(Dataset excerpt begins)

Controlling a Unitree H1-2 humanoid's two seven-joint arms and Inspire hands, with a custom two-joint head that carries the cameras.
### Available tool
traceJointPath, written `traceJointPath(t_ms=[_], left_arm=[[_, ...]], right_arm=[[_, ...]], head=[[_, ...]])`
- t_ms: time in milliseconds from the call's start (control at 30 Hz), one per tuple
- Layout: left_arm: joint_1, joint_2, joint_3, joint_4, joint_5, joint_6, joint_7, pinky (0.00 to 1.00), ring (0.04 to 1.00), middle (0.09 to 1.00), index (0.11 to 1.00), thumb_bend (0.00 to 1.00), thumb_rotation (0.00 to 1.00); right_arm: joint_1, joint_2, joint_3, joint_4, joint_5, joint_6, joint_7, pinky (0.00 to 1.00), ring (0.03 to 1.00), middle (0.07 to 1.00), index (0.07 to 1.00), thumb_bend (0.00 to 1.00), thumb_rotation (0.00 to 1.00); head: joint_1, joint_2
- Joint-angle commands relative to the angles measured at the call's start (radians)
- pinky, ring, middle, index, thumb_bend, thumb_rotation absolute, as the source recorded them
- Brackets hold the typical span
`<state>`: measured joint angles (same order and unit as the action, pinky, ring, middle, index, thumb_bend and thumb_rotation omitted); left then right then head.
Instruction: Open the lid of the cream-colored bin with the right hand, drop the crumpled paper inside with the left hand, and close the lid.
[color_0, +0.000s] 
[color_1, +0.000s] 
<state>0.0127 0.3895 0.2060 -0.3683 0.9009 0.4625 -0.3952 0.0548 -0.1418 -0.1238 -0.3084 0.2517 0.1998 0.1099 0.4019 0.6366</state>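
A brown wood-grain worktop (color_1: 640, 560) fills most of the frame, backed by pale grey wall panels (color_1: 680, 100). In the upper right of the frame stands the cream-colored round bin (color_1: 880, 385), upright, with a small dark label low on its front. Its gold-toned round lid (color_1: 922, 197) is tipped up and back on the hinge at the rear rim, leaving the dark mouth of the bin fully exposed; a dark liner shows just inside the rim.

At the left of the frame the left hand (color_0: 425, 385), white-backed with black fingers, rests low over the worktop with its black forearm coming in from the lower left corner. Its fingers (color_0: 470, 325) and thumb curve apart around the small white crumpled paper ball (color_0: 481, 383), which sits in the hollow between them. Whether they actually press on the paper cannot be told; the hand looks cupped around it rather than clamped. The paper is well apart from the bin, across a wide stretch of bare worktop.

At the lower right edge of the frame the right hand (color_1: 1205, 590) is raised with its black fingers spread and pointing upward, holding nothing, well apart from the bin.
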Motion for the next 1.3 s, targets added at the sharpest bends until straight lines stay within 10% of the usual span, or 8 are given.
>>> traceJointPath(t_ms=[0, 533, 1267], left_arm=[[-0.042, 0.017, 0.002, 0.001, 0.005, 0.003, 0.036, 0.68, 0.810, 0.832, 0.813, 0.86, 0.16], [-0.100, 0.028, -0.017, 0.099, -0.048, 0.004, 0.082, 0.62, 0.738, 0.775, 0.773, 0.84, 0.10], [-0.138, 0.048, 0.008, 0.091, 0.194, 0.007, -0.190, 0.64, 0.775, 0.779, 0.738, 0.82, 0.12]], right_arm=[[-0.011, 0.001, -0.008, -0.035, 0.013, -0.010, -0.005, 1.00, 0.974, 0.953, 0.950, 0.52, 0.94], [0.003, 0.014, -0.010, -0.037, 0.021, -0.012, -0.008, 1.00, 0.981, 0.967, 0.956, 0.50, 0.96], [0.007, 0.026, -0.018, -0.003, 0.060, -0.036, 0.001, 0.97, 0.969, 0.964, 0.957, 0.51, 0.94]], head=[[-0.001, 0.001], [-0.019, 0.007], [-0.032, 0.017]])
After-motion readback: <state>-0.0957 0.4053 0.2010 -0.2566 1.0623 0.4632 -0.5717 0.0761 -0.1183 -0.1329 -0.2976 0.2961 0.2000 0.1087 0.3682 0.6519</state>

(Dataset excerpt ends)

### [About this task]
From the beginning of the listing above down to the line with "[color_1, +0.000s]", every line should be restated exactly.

### [Written reply]
Controlling a Unitree H1-2 humanoid's two seven-joint arms and Inspire hands, with a custom two-joint head that carries the cameras.
### Available tool
traceJointPath, written `traceJointPath(t_ms=[_], left_arm=[[_, ...]], right_arm=[[_, ...]], head=[[_, ...]])`
- t_ms: time in milliseconds from the call's start (control at 30 Hz), one per tuple
- Layout: left_arm: joint_1, joint_2, joint_3, joint_4, joint_5, joint_6, joint_7, pinky (0.00 to 1.00), ring (0.04 to 1.00), middle (0.09 to 1.00), index (0.11 to 1.00), thumb_bend (0.00 to 1.00), thumb_rotation (0.00 to 1.00); right_arm: joint_1, joint_2, joint_3, joint_4, joint_5, joint_6, joint_7, pinky (0.00 to 1.00), ring (0.03 to 1.00), middle (0.07 to 1.00), index (0.07 to 1.00), thumb_bend (0.00 to 1.00), thumb_rotation (0.00 to 1.00); head: joint_1, joint_2
- Joint-angle commands relative to the angles measured at the call's start (radians)
- pinky, ring, middle, index, thumb_bend, thumb_rotation absolute, as the source recorded them
- Brackets hold the typical span
`<state>`: measured joint angles (same order and unit as the action, pinky, ring, middle, index, thumb_bend and thumb_rotation omitted); left then right then head.
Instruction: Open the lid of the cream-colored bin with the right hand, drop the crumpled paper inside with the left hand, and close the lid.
[color_0, +0.000s] 
[color_1, +0.000s] 

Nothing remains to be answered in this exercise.